__TASK GOAL__.
In the entries below, find the line with "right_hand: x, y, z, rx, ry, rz" and print exactly every line from there up to and including the line with "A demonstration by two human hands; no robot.", with no other lines.

__DATA FOR THIS EXERCISE__.
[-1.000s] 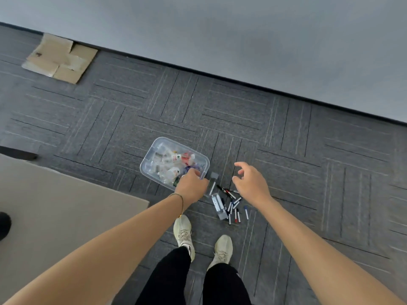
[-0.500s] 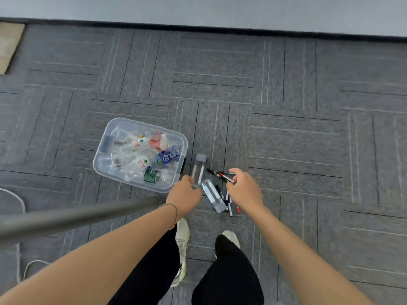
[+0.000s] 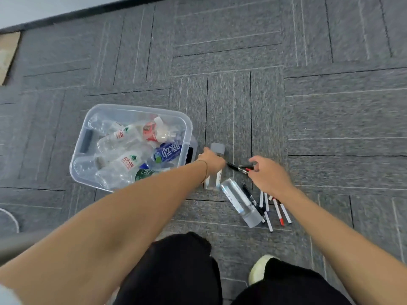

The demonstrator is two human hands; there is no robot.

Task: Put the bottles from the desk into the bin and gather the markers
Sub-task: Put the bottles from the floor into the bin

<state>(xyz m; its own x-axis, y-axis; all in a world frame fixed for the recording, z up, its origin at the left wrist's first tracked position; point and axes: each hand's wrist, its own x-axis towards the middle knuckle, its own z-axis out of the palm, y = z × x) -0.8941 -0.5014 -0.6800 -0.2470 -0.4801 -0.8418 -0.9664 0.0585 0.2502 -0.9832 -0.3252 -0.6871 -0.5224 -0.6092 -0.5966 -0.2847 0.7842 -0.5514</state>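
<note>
My left hand (image 3: 211,160) has its grip closed around a clear bottle with a grey cap (image 3: 217,150) lying on the carpet (image 3: 242,51) just right of the clear bin (image 3: 132,110), which holds several bottles. My right hand (image 3: 269,176) pinches a black marker (image 3: 239,167), while 1 more bottle (image 3: 239,201) and a loose row of markers (image 3: 276,210) lie below it.

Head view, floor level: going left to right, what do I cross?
Bin → left hand → black pen → right hand → red-tipped marker.
</note>
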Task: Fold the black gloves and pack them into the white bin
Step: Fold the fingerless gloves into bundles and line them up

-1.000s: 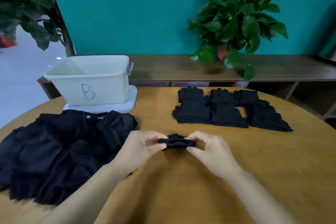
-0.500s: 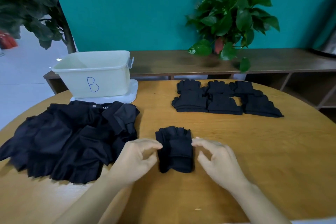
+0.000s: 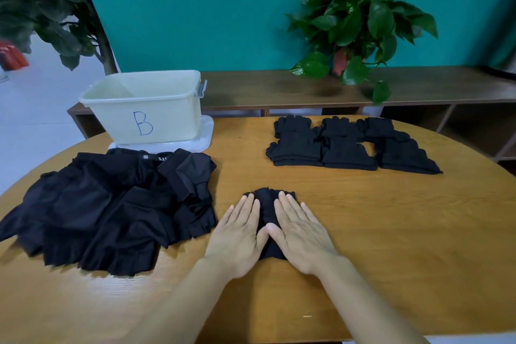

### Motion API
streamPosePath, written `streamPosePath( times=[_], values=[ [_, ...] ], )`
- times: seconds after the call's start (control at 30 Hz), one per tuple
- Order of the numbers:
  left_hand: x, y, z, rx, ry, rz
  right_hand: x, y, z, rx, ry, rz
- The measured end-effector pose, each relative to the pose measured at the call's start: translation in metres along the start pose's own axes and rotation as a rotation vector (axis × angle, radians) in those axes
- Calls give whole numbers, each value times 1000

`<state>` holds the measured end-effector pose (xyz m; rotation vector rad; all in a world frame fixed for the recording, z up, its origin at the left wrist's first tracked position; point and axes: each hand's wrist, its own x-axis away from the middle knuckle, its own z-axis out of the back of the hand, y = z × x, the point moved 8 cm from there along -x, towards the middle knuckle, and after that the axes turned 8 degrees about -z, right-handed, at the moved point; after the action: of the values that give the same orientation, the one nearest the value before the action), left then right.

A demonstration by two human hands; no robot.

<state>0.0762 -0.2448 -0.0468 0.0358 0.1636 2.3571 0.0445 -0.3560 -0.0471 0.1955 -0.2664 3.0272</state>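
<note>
Both hands press flat on a black glove [image 3: 267, 205] on the near surface [image 3: 391, 218]. The left hand [image 3: 237, 234] and right hand [image 3: 300, 232] lie side by side. Their straight fingers [image 3: 287, 205] cover the glove's sides, its far edge showing just beyond the fingertips.

office-like room, teal wall [image 3: 223, 8], potted plant [image 3: 360, 17], wooden table [image 3: 363, 218]

A matt black knitted cloth glove [image 3: 267, 205] is seen on the table [image 3: 391, 232], whose wood is smooth, with grain and a soft sheen. At ten o'clock, the white bin [image 3: 156, 112] is of smooth, faintly glossy plastic. The heaped gloves [image 3: 106, 209] at nine o'clock are of thin matt fabric.
</note>
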Motion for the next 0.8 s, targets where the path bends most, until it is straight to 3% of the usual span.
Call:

__ANSWER__.
  right_hand: x, y, z, rx, ry, rz
- The measured end-effector pose, each relative to the pose measured at the call's start: translation in metres along the start pose's own axes and rotation as a rotation vector (axis × angle, radians) in those axes
- Calls give whole numbers, each value times 1000

`<state>` holds the measured end-effector pose (xyz m; rotation vector rad; all in a world frame fixed for the recording, z up, its origin at the left wrist's first tracked position; point and axes: each hand's wrist, its own x-axis away from the middle knuckle, its own z-axis out of the back of the hand, y = z × x, the point moved 8 cm from there along -x, towards the middle knuckle, and after that the axes turned 8 degrees about -z, right-handed, at the moved point; after the action: of the values that give the same orientation, the one nearest the value before the action), left then right.

A demonstration by two human hands; no robot.

The output for this exercise is now complete.